A POLÉMICA DA TUTELA DOS
ANIMAIS DE COMPANHIA 

Quando o Governo se prepara para mudar a tutela dos animais de companhia de Ministério, circula uma carta aberta subscrita por 44 entidades https://www.publico.pt/2020/12/28/politica/noticia/carta-aberta-transferencia-tutela-animais-companhia-ambiente-1944291 -, contra essa mudança.

Essa carta aberta provocou a recente reação de mais de 100 associações zoófilas  https://www.publico.pt/2021/01/06/p3/noticia/associacoes-zoofilas-pedem-mudanca-tutela-animais-companhia-1945301?fbclid=IwAR07foeBHMOXk6RpwG2TeUo9pz7fI-rDHghMOS65KaxE2hY77RPwnJa_RBg


Perguntamos nós

Porque é que esses “técnicos e especialistas” não escreveram cartas abertas perante a situação dramática da sobrepopulação de animais nas ruas? Nem quando se abatiam 100.000 animais por ano nos canis? E quando se gastavam milhões nessa política de recolha e abate?

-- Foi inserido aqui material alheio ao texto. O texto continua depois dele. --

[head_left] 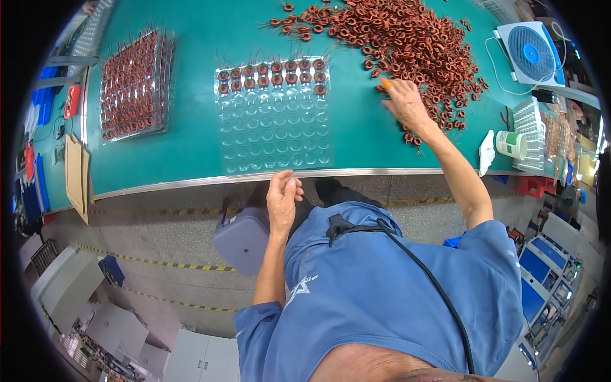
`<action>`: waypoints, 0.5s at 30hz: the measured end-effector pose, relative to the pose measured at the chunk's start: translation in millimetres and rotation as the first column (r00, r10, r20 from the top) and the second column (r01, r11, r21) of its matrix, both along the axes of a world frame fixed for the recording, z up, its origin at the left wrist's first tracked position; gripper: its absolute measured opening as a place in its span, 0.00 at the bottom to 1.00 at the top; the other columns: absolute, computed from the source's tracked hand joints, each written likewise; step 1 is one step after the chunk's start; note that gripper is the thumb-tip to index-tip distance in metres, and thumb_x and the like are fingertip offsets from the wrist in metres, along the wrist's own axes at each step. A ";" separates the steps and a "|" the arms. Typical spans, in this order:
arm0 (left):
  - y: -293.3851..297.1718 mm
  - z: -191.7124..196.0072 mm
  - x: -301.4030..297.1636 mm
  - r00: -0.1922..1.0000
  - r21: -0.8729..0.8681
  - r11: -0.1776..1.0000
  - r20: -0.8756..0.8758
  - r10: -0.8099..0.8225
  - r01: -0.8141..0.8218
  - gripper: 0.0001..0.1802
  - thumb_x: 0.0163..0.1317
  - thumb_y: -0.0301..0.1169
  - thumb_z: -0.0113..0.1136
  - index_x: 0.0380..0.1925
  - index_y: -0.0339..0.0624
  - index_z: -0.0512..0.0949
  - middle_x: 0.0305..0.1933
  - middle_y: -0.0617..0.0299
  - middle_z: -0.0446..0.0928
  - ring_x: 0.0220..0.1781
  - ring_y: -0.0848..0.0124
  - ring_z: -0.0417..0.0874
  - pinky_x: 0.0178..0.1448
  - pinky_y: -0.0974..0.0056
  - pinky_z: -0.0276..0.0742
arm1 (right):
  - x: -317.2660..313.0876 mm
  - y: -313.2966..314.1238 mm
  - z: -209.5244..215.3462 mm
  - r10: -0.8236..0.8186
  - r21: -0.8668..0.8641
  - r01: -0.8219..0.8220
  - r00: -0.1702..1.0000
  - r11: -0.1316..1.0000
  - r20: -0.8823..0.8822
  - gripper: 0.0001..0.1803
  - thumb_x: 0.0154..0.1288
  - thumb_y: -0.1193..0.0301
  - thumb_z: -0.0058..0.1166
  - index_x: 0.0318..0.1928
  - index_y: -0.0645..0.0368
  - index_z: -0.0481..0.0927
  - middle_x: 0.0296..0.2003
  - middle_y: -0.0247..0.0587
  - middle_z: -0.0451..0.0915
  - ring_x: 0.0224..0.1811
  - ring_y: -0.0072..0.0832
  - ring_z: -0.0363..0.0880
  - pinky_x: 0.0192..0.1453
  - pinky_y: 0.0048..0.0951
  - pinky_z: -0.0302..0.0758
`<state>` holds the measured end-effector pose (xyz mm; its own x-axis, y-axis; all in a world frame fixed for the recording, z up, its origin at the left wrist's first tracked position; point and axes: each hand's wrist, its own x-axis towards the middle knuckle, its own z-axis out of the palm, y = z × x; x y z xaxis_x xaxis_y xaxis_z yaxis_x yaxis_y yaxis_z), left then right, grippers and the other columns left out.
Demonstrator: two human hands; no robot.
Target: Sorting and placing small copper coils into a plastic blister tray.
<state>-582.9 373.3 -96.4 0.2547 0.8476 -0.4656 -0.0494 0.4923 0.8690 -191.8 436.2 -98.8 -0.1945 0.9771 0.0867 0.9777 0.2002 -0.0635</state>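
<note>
My right hand reaches over the green table at the left edge of a big heap of reddish-brown ring coils with thin wire leads. One fingertip wears an orange cover; thumb and fingers are apart, with no coil visible between them. My left hand hangs at the table's front edge, fingers loosely curled in, nothing visible in them. Just beyond it lies a clear plastic tray with rows of round pockets. Coils fill its far row and most of the second; nearer pockets are bare.
Filled trays are stacked at the left. On the right stand a blue-and-white fan, a white tub, a white cloth and nested trays. A grey stool is beside my legs, below the table edge.
</note>
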 end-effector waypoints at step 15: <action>19.2 21.9 120.9 0.975 0.116 0.981 0.140 -0.172 0.157 0.18 0.71 0.31 0.48 0.56 0.33 0.67 0.38 0.58 0.77 0.33 0.75 0.78 0.35 0.71 0.77 | -13.5 -23.4 32.8 -0.150 0.000 0.202 0.730 0.979 -0.666 0.14 0.58 0.70 0.63 0.45 0.59 0.81 0.34 0.42 0.80 0.35 0.32 0.80 0.38 0.29 0.76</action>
<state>-462.1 392.6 -74.5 0.4544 0.8298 -0.3239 -0.1074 0.4120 0.9048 -205.3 412.8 -66.0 0.1118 0.9745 0.1944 0.7130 0.0576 -0.6988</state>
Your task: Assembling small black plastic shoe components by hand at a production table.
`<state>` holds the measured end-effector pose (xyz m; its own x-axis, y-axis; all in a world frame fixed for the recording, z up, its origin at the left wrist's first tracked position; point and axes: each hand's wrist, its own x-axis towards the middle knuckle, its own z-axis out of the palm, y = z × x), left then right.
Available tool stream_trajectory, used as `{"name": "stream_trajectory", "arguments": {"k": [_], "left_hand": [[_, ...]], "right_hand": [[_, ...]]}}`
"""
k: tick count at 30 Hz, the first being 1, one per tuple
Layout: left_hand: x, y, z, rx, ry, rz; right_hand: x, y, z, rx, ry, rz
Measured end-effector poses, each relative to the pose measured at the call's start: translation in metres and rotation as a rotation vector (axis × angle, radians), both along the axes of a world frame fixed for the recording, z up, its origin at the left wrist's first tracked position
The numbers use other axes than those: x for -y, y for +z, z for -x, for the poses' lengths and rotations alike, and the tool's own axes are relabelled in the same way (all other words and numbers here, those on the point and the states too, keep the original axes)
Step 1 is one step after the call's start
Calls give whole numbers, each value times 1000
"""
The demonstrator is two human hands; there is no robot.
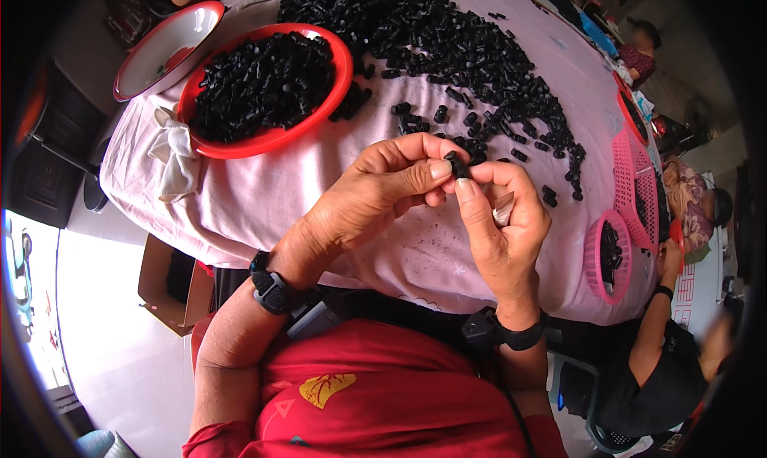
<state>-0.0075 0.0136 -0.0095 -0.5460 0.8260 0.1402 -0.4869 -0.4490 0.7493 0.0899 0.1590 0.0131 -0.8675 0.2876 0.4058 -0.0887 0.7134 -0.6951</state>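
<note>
We look down on a surface (264, 190) draped in pale pink cloth, with a wide heap of small black parts (463, 51) spread across its far half. At its left edge sits a red bowl (339, 79) filled with the same black parts, and a red-rimmed white bowl (172, 47) lies just beside it, partly under its rim. A white rag (176, 158) hangs over the edge below the red bowl. On the right side stand pink baskets (607, 258), where another person sits. Our left hand (375, 194) and right hand (499, 226) meet above the cloth near the heap's edge. Both are closed in a pinch on one black piece (457, 165), left thumb and fingers from one side, right thumb from the other. The right hand also grips a small metal blade (503, 208) against its palm. Each wrist wears a black band.
</note>
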Motion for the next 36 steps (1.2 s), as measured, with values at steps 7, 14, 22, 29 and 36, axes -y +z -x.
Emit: {"name": "stream_trajectory", "arguments": {"k": [7,14,22,29,36], "left_hand": [[0,0,-3,1,-8,-7],[1,1,-2,-34,-85,0],[3,2,-3,-38,-147,21],[1,-1,-3,-72,-129,41],[2,-2,0,-90,-133,48]], "right_hand": [[2,4,-3,8,-5,-12],[-5,11,-4,21,-16,-19],[-8,9,-1,28,-29,-27],[-10,4,-1,28,-38,-35],[-7,6,0,26,-45,-44]]}}
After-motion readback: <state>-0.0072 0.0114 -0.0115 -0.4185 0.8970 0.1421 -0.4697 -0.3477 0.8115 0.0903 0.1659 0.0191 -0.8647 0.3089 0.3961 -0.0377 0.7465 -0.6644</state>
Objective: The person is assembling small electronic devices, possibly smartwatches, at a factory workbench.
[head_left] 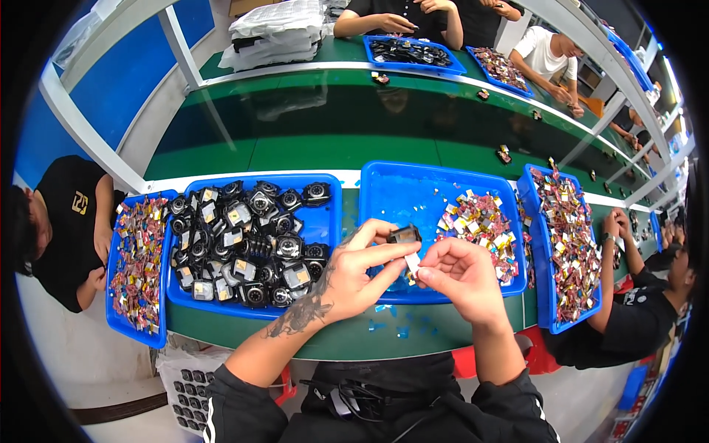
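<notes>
Above the near part of the middle tray [402,193], a small black casing [404,235] is held by the left hand [360,269], whose fingers are bent narrowly around it. By the right hand [461,277], a small white piece [412,263] is pinched between the thumb and the forefinger, just below the casing; whether it is joined to the casing cannot be told. The middle tray, which is blue, is placed on the green desk [347,338], and its right part is covered by a heap of small parts [478,221] in pink, white and yellow. Just to the left of the middle tray, a wide tray [317,219] is loaded with many black casings [244,244]. Farther to the left of the middle tray, a narrow tray [153,338] is filled with similar small parts, and so is the tilted tray [545,295] to its right. In front of the middle tray, thin blue scraps [402,332] are scattered. Beyond the middle tray, a dark green surface [281,151] is seen.
</notes>
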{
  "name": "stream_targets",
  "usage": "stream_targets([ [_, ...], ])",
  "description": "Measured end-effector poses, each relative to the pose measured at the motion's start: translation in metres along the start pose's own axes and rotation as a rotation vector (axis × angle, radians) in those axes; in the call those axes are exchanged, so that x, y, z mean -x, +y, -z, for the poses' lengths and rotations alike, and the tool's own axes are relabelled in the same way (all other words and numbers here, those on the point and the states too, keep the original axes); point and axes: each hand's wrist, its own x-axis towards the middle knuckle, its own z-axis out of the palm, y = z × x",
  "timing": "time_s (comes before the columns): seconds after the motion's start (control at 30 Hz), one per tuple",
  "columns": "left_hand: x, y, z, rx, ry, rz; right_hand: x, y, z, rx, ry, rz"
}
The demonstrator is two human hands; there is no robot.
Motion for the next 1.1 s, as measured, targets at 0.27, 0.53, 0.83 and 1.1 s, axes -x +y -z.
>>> stream_targets([
  [0.27, 0.001, 0.001, 0.010, 0.187, -0.196, 0.149, -0.004, -0.006, 0.019, -0.028, -0.235, -0.142],
  [0.53, 0.000, -0.001, 0.010, 0.225, -0.277, 0.204, -0.006, 0.001, 0.024, -0.141, -0.314, -0.317],
  [0.83, 0.000, 0.002, 0.001, 0.120, -0.214, 0.317, 0.013, 0.021, -0.002, -0.054, 0.083, 0.019],
  [1.1, 0.005, -0.003, -0.016, 0.358, -0.085, 0.411, 0.011, 0.034, -0.013, 0.125, 0.333, 0.217],
])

Quem pode defender a permanência na tutela do mesmo organismo que não conseguiu, em mais de uma década, inverter a curva populacional dos animais ditos errantes, pelo contrário, a deixou agravar-se? A quem se escreve para assacar responsabilidades pelo estado de calamidade a que se chegou nesta matéria?

Tivesse havido a mais ténue avaliação de desempenho nesta matéria, e a mudança de tutela já teria ocorrido há vários anos. Desejamos que a mudança de tutela se faça rapidamente, a bem dos animais, da civilidade e da saúde pública. Seja como vier a ser, certo é que pior é impossível. Quem ficar com a tutela da proteção animal vai ter que fazer tudo do ponto zero.